» **Given data**:
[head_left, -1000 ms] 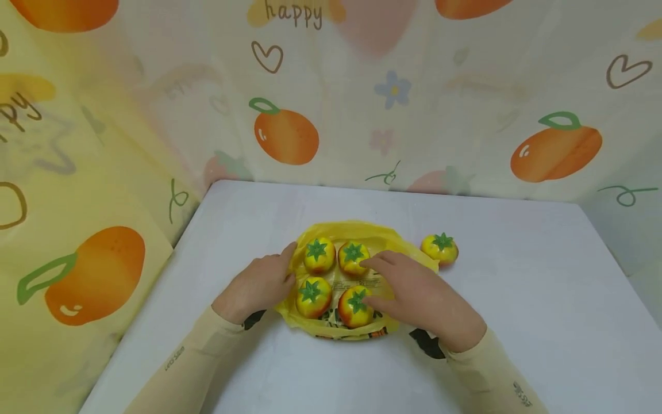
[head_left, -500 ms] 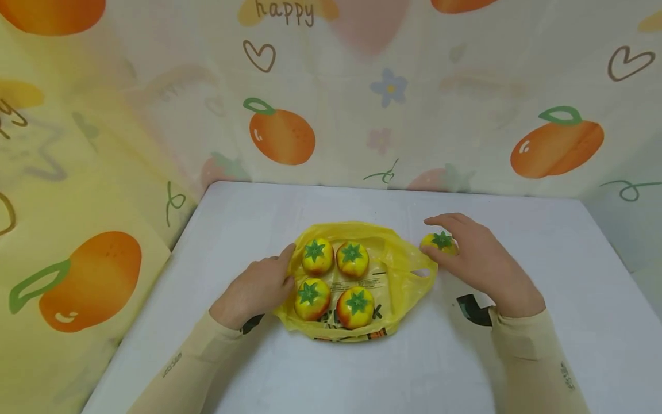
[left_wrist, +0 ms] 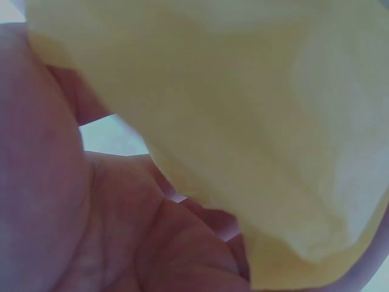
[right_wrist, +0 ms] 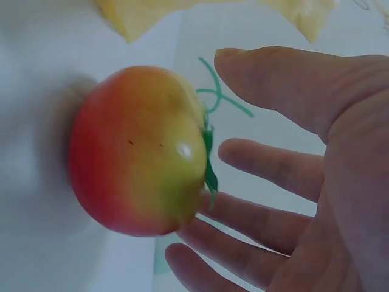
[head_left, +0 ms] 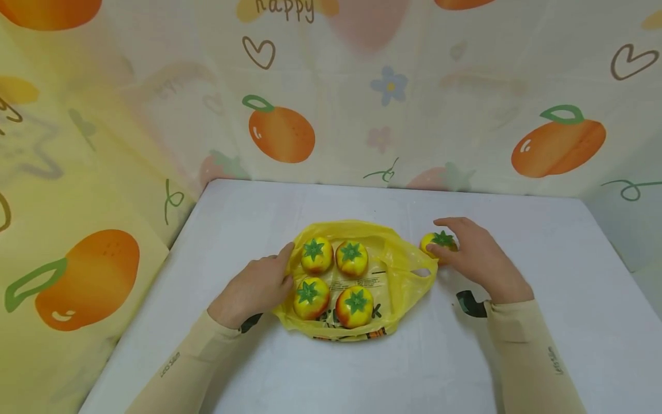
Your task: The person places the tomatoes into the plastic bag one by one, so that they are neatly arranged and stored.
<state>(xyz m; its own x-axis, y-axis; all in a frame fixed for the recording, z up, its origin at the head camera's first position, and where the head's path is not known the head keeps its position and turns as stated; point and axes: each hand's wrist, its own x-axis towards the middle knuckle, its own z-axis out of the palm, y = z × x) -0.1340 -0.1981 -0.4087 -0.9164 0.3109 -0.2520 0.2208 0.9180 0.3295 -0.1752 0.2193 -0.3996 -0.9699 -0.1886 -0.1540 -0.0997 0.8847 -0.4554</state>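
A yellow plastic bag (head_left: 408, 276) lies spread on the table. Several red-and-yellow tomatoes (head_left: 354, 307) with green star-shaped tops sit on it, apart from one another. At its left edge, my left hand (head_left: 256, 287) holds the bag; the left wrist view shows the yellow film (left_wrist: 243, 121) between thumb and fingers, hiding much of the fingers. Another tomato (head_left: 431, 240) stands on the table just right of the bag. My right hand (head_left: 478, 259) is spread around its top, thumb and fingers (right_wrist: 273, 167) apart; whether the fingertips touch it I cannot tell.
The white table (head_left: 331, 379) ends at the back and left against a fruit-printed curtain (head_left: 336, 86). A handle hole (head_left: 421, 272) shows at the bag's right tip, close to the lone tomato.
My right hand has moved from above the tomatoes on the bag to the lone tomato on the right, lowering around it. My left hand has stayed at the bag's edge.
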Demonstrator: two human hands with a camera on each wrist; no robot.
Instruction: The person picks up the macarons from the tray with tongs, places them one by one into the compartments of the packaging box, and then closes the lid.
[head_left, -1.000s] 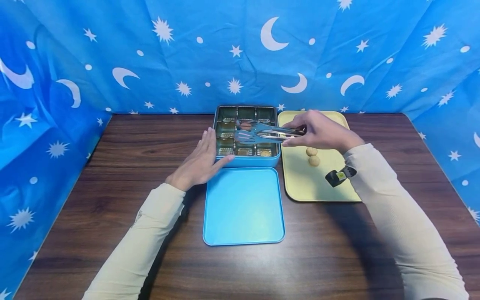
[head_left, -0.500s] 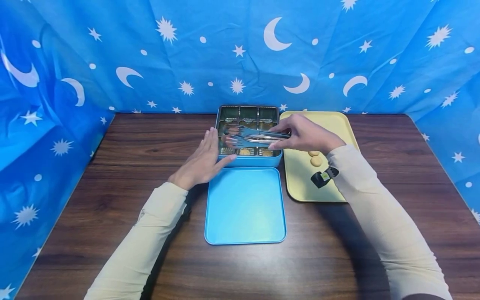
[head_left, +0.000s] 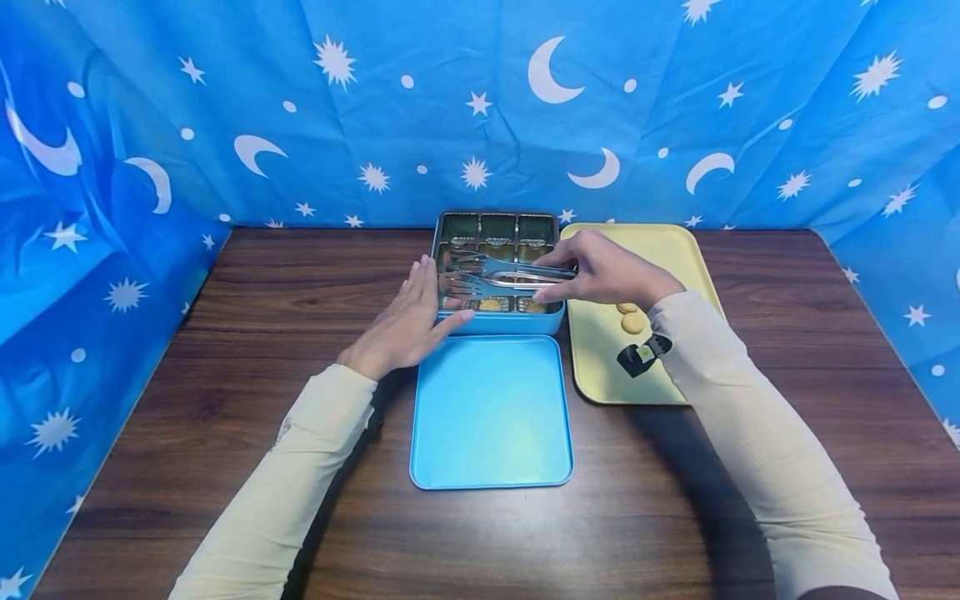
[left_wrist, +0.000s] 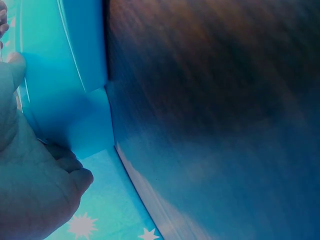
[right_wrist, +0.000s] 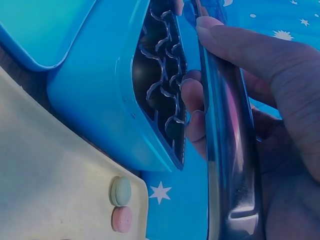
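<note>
A blue tin (head_left: pixel 498 322) with a dark divided insert stands at the back of the table. My left hand (head_left: pixel 397 321) rests against its left side, fingers straight, thumb at the front edge. My right hand (head_left: pixel 611 271) grips metal tongs (head_left: pixel 517 277) and holds them nearly level over the tin. The tongs' ends lie apart above the left column; whether anything is between them I cannot tell. One round cookie (head_left: pixel 491 305) lies in the front middle compartment, another cookie (head_left: pixel 534 307) in the front right one. The tongs partly cover the front left compartment, where something pinkish shows.
The blue lid (head_left: pixel 491 412) lies flat in front of the tin. A yellow tray (head_left: pixel 600 375) to the right bears cookies (head_left: pixel 632 322); in the right wrist view it also holds a pale green macaron (right_wrist: pixel 121 191) and a pink macaron (right_wrist: pixel 122 219). A patterned blue cloth (head_left: pixel 450 108) hangs behind.
My right hand has moved left with the tongs, so their ends reach the tin's left column. The front middle cookie now shows more plainly. The left hand has stayed in place.
</note>
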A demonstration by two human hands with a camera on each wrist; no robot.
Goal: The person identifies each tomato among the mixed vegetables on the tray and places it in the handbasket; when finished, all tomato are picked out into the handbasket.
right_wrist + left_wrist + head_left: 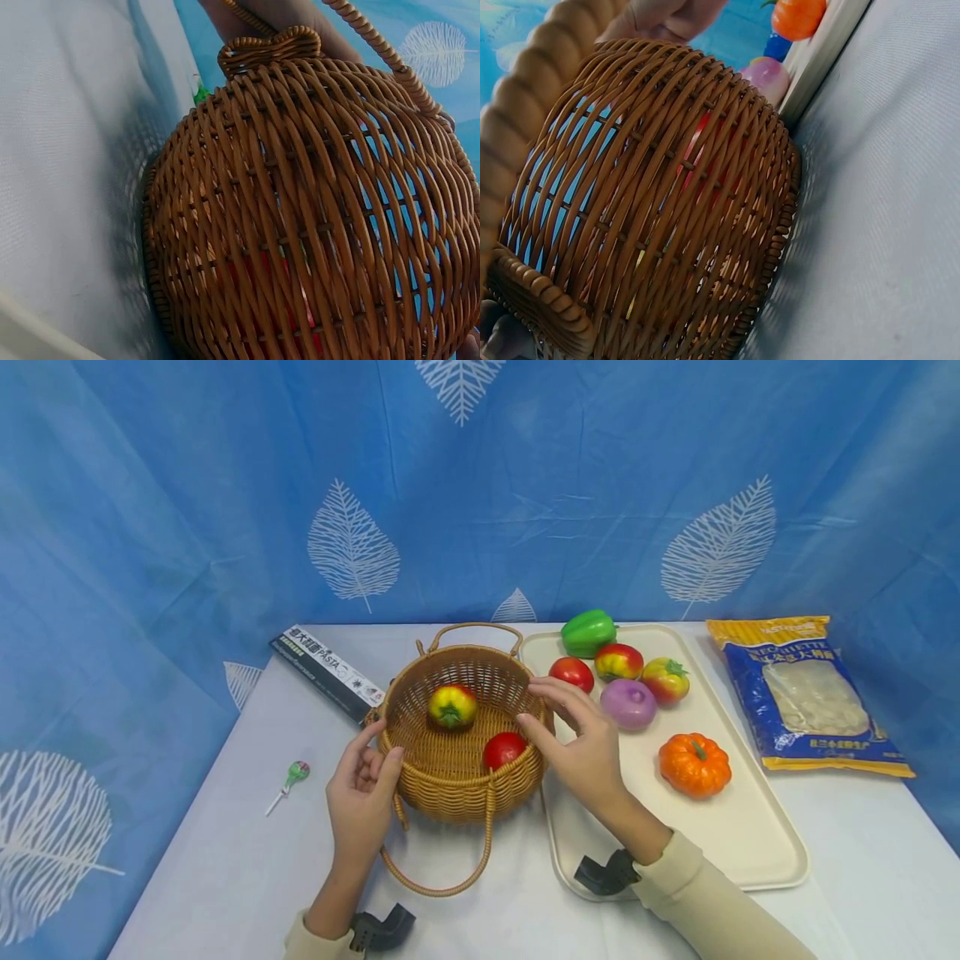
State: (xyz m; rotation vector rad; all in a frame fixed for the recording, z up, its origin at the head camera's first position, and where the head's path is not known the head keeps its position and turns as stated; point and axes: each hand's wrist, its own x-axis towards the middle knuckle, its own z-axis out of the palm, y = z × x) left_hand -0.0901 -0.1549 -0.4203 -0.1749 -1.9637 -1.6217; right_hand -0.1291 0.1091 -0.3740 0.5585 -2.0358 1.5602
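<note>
A round wicker basket (450, 793) stands on the white table between my two hands. Inside it lie a yellow-red toy bell pepper (452, 707) and a red toy tomato (504, 750). My left hand (362, 802) holds the basket's left side, thumb by the rim and fingers near a small woven ear (270, 49). On the opposite side, my right hand (585, 752) holds the rim, thumb and forefinger reaching over it. One long handle (442, 891) hangs toward me; the other handle (480, 626) lies at the back. Some fingers are hidden.
Right of the basket, a cream tray (630, 835) bears a green pepper (588, 633), a tomato (572, 674), a purple onion (628, 704), an orange pumpkin (694, 765) and other toy produce. A pasta bag (813, 697), a pasta box (326, 672) and a lollipop (297, 772) lie around.
</note>
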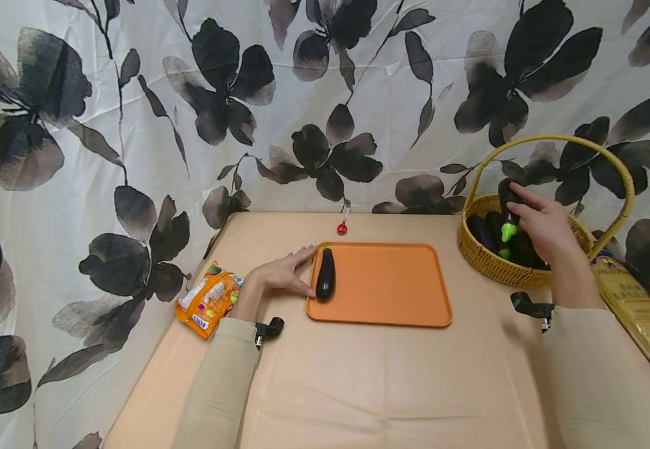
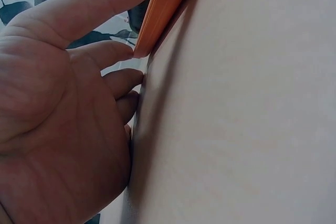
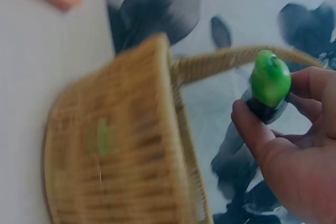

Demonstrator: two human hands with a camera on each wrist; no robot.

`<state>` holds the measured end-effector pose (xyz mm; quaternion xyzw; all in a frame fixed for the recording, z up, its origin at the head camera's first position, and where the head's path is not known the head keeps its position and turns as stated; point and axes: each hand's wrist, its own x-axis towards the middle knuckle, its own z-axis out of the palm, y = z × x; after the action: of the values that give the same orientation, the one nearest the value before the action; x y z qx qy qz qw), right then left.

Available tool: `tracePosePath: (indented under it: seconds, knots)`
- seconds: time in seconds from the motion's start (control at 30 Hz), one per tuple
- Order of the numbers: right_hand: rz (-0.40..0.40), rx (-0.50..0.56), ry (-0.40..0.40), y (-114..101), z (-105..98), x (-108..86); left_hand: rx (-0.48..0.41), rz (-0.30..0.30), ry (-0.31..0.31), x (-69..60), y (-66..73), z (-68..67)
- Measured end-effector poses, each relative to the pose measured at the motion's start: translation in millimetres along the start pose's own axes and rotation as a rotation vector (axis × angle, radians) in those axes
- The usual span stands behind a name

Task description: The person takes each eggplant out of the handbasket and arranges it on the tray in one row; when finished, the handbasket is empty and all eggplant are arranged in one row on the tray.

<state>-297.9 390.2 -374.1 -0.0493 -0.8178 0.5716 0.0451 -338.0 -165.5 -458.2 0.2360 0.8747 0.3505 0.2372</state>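
Note:
My right hand [image 1: 546, 227] pinches an eggplant [image 1: 508, 202] over the wicker basket [image 1: 493, 265], its green stem end pointing down in the head view. The right wrist view shows that green cap [image 3: 270, 80] between thumb and fingers. Several more dark eggplants [image 1: 479, 231] lie inside the basket. Another eggplant [image 1: 325, 274] lies lengthwise near the left edge of the orange tray [image 1: 387, 284]. At that edge rests my left hand [image 1: 280, 272], thumb and fingers spread; in the left wrist view the fingers touch the orange rim [image 2: 157, 19].
An orange snack bag [image 1: 209, 299] lies left of the left forearm. Right of the basket is a yellow package [image 1: 639, 312]. A small red item [image 1: 342, 228] sits behind the tray. A floral curtain [image 1: 325, 112] hangs behind the table [image 1: 370, 380]; the basket's tall handle [image 1: 561, 138] arches over it.

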Motion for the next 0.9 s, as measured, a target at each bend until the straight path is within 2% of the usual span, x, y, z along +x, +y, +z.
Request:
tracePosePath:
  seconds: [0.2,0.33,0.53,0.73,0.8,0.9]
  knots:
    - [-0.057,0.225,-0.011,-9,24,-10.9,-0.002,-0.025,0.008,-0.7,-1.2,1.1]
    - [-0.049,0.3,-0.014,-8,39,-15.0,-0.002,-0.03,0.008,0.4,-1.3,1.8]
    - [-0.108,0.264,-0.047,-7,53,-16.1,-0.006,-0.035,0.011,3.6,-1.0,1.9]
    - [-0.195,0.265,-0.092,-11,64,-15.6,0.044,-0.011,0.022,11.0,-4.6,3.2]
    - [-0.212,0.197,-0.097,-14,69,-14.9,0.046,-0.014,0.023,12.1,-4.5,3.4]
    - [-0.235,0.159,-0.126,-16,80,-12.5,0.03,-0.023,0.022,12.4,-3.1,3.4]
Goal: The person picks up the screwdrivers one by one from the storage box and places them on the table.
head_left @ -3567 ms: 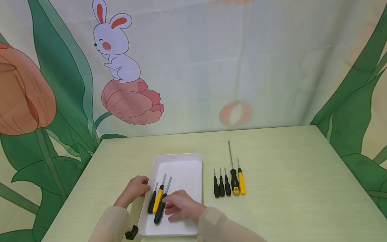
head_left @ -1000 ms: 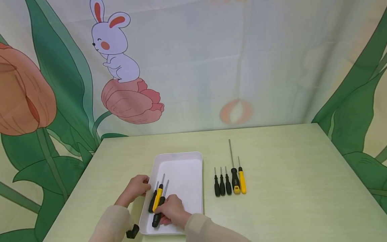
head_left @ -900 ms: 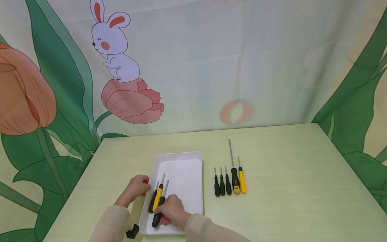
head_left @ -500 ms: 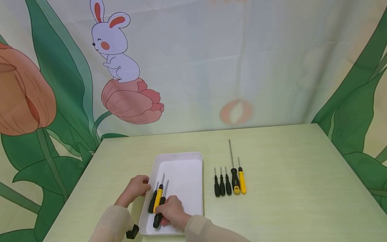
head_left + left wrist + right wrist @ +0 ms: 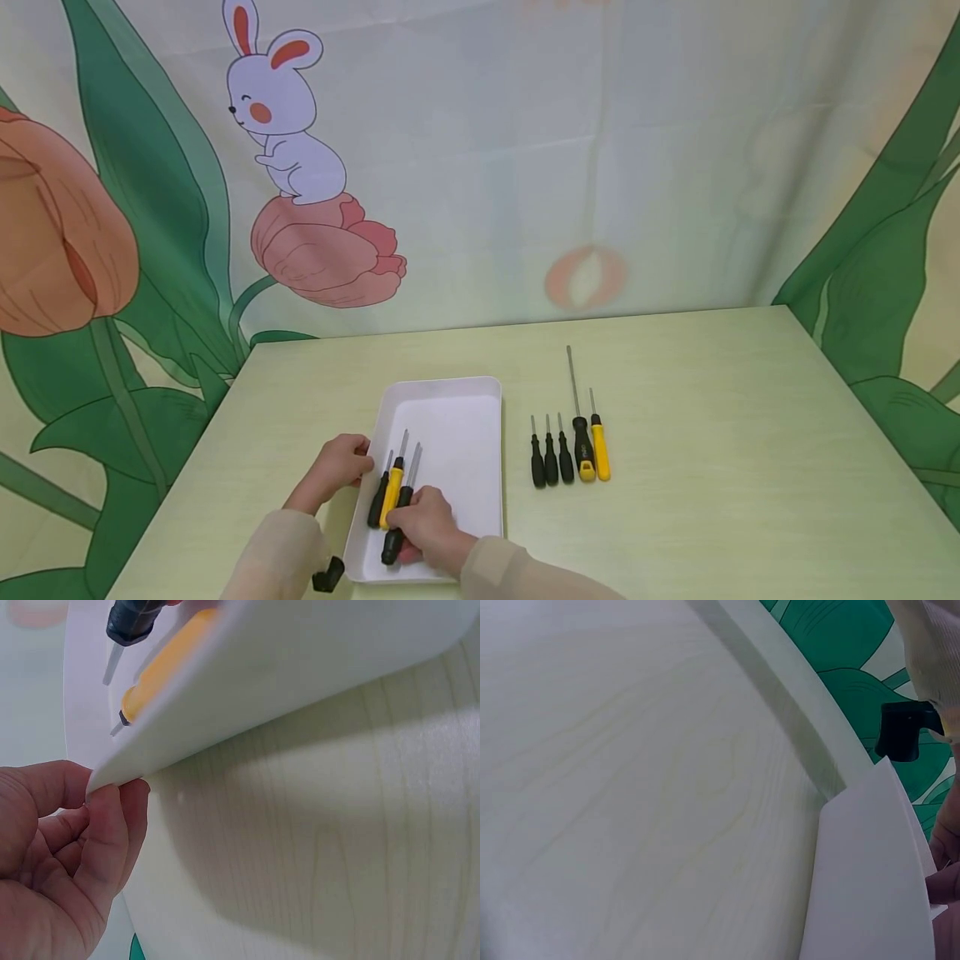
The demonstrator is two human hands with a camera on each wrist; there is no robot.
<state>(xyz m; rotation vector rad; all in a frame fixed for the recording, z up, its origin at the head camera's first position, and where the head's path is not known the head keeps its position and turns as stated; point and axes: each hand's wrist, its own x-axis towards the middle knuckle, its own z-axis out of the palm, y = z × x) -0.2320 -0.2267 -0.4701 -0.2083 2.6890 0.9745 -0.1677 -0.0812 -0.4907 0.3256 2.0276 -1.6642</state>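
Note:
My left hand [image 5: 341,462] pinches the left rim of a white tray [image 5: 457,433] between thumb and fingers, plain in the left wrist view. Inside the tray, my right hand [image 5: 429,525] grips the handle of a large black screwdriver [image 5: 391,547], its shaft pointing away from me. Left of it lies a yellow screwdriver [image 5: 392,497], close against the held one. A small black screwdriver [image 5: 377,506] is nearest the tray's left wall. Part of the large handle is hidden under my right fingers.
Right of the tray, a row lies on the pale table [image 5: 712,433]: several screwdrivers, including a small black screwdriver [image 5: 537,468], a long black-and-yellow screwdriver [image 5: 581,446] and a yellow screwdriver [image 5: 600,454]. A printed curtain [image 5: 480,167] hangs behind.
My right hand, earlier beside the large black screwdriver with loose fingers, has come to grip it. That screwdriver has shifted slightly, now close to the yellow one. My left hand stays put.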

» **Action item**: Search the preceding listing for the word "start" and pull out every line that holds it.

» **Response**:
- seconds: time in seconds from the motion's start (control at 30 Hz), one per tuple
- Measured end-effector poses, each relative to the pose measured at the motion's start: translation in millimetres along the start pose's own axes and rotation as a rotation vector (axis × angle, radians) in those axes

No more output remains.